- **YOUR INSTRUCTIONS**: Restate word for word the lines of the entries below, starting with the line that holds "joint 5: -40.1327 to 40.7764" and ending with the line that holds "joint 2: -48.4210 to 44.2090", and no others.

====== RECORD EXCERPTS ======

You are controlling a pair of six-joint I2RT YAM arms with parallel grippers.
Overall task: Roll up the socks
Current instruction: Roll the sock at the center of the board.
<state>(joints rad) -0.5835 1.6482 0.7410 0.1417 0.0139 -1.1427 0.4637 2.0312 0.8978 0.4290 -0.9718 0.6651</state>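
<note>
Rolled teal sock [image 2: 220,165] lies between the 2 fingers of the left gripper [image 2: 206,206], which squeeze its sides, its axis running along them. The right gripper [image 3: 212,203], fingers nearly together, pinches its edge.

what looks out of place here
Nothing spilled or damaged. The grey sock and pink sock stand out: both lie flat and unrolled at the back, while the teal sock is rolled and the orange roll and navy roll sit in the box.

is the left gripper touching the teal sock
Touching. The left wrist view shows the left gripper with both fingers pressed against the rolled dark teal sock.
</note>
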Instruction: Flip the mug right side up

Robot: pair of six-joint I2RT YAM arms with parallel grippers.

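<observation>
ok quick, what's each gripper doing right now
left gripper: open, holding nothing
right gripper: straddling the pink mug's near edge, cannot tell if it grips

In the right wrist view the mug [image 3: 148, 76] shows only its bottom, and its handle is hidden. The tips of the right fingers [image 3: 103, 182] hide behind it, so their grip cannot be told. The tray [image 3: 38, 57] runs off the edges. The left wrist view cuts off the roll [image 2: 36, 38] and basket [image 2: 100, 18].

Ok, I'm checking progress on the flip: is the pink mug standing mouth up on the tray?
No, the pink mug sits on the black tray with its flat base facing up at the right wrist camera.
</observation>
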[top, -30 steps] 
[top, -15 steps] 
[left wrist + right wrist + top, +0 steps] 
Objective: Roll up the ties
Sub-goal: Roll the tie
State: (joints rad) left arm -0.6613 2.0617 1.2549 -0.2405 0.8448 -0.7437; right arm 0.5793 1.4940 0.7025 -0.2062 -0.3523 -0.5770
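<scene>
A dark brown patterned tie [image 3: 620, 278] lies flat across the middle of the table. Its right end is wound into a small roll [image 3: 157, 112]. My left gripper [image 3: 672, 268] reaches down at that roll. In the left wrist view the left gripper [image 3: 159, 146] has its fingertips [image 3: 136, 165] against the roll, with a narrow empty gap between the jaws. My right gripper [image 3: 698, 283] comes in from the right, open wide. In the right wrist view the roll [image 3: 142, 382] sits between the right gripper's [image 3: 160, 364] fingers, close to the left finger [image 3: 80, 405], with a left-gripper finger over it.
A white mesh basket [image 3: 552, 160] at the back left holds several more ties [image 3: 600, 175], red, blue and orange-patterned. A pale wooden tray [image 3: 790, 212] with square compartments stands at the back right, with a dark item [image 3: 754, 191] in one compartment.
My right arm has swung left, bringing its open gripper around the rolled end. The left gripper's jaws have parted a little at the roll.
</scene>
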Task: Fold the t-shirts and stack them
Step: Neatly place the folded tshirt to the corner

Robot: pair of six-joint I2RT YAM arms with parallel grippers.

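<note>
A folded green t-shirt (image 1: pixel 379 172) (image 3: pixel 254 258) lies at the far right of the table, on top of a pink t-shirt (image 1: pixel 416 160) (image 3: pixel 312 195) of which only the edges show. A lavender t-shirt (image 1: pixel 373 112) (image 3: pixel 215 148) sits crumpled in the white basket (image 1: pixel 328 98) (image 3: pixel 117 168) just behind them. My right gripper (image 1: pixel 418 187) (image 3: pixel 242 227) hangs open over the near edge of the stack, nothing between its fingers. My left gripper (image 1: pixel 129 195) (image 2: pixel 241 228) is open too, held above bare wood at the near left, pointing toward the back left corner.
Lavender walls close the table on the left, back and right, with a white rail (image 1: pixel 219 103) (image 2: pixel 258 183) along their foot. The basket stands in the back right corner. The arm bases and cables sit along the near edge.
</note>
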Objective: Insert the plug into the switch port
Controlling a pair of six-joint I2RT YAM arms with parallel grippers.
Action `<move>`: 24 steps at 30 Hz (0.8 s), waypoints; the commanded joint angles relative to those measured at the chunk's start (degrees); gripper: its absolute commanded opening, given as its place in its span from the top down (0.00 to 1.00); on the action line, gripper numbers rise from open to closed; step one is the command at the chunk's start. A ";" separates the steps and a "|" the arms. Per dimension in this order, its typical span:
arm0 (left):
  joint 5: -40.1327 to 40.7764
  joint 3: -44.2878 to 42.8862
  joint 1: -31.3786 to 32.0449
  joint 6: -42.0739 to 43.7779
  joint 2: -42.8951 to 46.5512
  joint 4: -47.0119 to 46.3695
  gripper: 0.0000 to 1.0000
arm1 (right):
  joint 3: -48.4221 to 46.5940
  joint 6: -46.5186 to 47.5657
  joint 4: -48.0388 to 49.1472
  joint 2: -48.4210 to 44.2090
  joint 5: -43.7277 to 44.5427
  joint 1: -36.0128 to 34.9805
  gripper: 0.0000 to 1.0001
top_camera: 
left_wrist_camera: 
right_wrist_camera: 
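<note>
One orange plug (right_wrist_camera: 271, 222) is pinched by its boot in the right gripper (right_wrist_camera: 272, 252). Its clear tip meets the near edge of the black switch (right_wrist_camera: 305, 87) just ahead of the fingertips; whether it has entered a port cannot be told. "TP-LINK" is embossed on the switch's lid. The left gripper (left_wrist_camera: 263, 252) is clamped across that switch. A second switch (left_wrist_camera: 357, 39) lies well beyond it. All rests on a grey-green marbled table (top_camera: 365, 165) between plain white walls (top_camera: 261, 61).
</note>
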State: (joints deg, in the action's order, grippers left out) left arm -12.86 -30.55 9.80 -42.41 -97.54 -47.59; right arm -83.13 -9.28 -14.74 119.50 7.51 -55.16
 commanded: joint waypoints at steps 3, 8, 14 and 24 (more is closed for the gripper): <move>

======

- **FINAL ANSWER**:
  joint 5: -40.1327 to 40.7764
  joint 3: -44.2878 to 42.8862
  joint 1: -31.3786 to 32.0449
  joint 6: -42.0739 to 43.7779
  joint 2: -42.8951 to 46.5512
  joint 4: -47.0119 to 46.3695
  gripper: 0.0000 to 1.0000
arm1 (right):
  joint 3: -48.4221 to 46.5940
  joint 6: -46.5186 to 47.5657
  joint 4: -48.0388 to 49.1472
  joint 2: -48.4210 to 44.2090

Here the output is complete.